Когда Михайло на аргамаке своем взлетел через низкую церковную ограду к самому храму, он застал там в сборе все мужское и значительную часть женского населения Диева. Кто из поселян захватил с собой, как оказалось, топор, кто багор, кто ведро с водой; но никто в эту минуту не думал о спасении храма Божия: все сбились в кучу и галдели, перебивая друг друга, около сидевшего еще на своем коне княжеского секретаря.
— Згвалтуете ведь, убьете, говорю я вам! — звучал повелительнее обыкновенного мягкий голос пана Бучинского, — сами за то головой ответите.
— Кормилец! Отец родной! На вас вся надежда! Не выдавайте меня им, собакам-кровопийцам! — жалобно орал другой, также как бы знакомый Михайле голос.
Михайло спешился и протискался вперед. В руках нескольких поселян барахтался никто иной, как Юшка. Но как его, беднягу, истрепали! Платье на нем было положительно в лохмотьях, волоса на голове всклочены, искаженное от боли и страха лицо вздуто и окровавлено.
— Да ведь он же, лайдак, никто как он, мосьпане, запаляч (поджигатель)! — горланил один.
— Вон из этого самого окошка при нас выпрыгнул, гаспид! — кричал другой.
— И ризы с икон, и крест напрестольный, и утварь-то всю церковную пограбил: чашу, дарохранительницу, дискос! — подхватил третий.
— Лгут, пане, брешут, бездельники! — огрызался обвиняемый.

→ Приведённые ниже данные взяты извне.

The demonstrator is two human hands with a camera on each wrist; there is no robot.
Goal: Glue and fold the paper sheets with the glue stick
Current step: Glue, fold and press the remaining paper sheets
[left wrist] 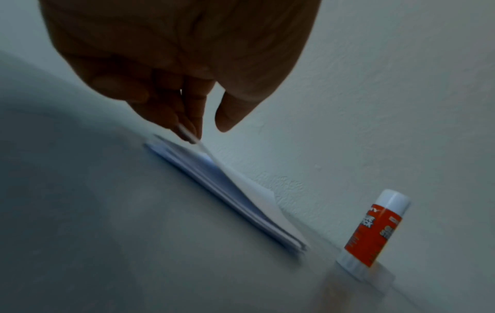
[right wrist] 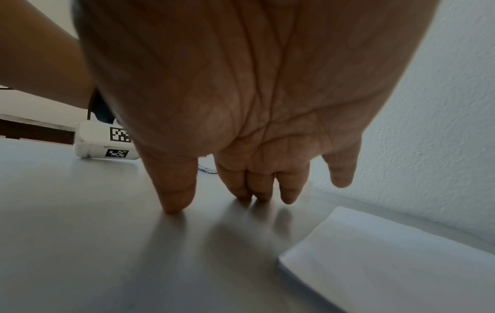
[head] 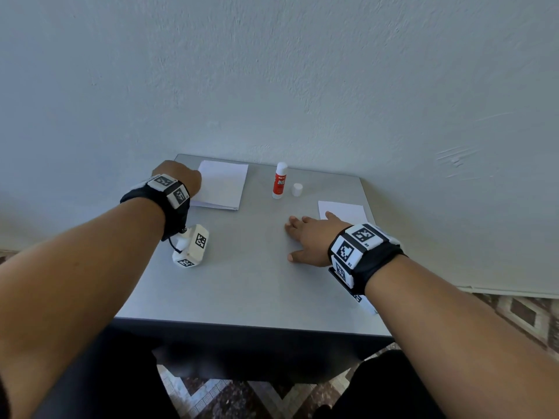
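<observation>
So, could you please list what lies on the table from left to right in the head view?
Left hand → paper stack → glue stick → cap → folded sheet. The right hand overlaps that sheet, so it is left out.

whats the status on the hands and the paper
Left hand pinching top sheet off the paper stack. Right hand open, fingertips on table. Glue stick upright, uncapped, cap beside it. Nothing blocking.

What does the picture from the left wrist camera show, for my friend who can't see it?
The left hand pinches the corner of the top sheet and lifts it off a small stack of white paper on a grey table. To the right, a red and white glue stick stands upright near the pale wall.
</observation>
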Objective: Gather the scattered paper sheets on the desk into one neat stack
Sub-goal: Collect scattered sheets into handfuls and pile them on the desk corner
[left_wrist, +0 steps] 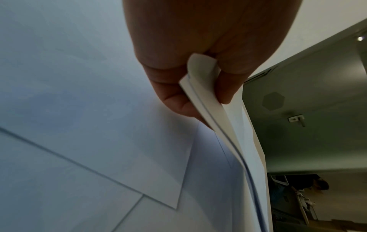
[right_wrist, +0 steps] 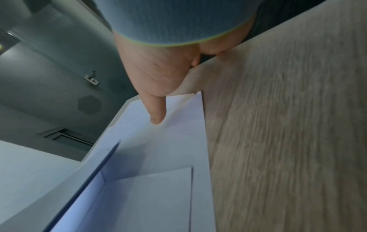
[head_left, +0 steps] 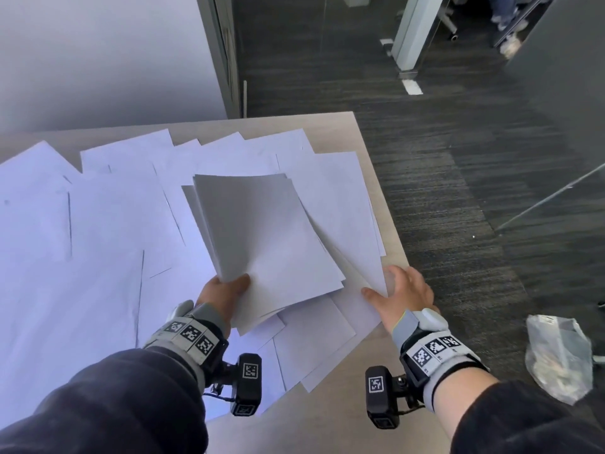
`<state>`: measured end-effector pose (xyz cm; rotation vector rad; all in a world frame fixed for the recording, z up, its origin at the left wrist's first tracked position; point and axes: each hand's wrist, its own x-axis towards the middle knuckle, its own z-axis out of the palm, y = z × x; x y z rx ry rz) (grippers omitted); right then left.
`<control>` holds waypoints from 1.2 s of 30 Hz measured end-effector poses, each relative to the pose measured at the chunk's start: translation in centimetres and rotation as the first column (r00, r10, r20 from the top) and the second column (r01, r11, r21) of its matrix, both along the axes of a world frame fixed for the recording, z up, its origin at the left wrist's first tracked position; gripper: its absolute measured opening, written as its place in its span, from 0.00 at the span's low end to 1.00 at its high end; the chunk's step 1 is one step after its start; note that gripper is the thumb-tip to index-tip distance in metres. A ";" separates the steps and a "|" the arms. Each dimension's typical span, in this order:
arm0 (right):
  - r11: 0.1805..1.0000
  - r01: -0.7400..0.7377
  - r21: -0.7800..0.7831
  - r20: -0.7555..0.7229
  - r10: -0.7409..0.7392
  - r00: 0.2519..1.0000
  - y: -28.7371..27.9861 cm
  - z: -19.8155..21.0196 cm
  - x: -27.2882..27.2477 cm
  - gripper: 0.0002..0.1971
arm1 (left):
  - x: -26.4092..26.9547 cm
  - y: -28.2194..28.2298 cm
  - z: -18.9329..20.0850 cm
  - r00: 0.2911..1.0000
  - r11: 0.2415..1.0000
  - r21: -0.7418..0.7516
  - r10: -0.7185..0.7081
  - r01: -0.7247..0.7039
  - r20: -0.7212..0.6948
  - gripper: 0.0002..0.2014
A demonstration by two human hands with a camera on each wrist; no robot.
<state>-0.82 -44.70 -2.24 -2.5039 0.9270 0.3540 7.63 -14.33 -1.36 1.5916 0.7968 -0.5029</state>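
Observation:
My left hand (head_left: pixel 226 290) grips the near corner of a bundle of white sheets (head_left: pixel 268 237), thumb on top, and holds it tilted above the desk (head_left: pixel 327 414). In the left wrist view the left hand (left_wrist: pixel 200 97) pinches the bundle's (left_wrist: pixel 238 141) curled edge. My right hand (head_left: pixel 402 293) is at the desk's right edge. It pinches the corner of a few fanned sheets (head_left: pixel 357 257), thumb on top and fingers hidden beneath. The right wrist view shows the thumb (right_wrist: pixel 157 113) pressing that sheet (right_wrist: pixel 178 141). Several loose sheets (head_left: pixel 82 240) cover the desk's left and middle.
The wooden desk's right edge (head_left: pixel 389 204) drops to dark carpet (head_left: pixel 458 191). A crumpled clear plastic bag (head_left: pixel 556 355) lies on the floor at the right. A white wall (head_left: pixel 98 60) stands behind the desk. Bare wood (right_wrist: pixel 288 141) shows at the near right.

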 end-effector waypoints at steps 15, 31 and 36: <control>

— Что?! Брешем, москаль проклятый?! Уступите его нам, добродию, уступите, любый пане…
Несколько кулаков угрожающе занеслось снова над головой Юшки.
— Не уступайте, голубе мой! Ой, не уступайте! Совсем змордуют (замучат)!
Он так стремительно рванулся к единственному своему защитнику, так судорожно ухватился за его стремя, что горячий арабский конь под маленьким седоком взвился на дыбы и шарахнулся в сторону. Толпа с испугом отхлынула.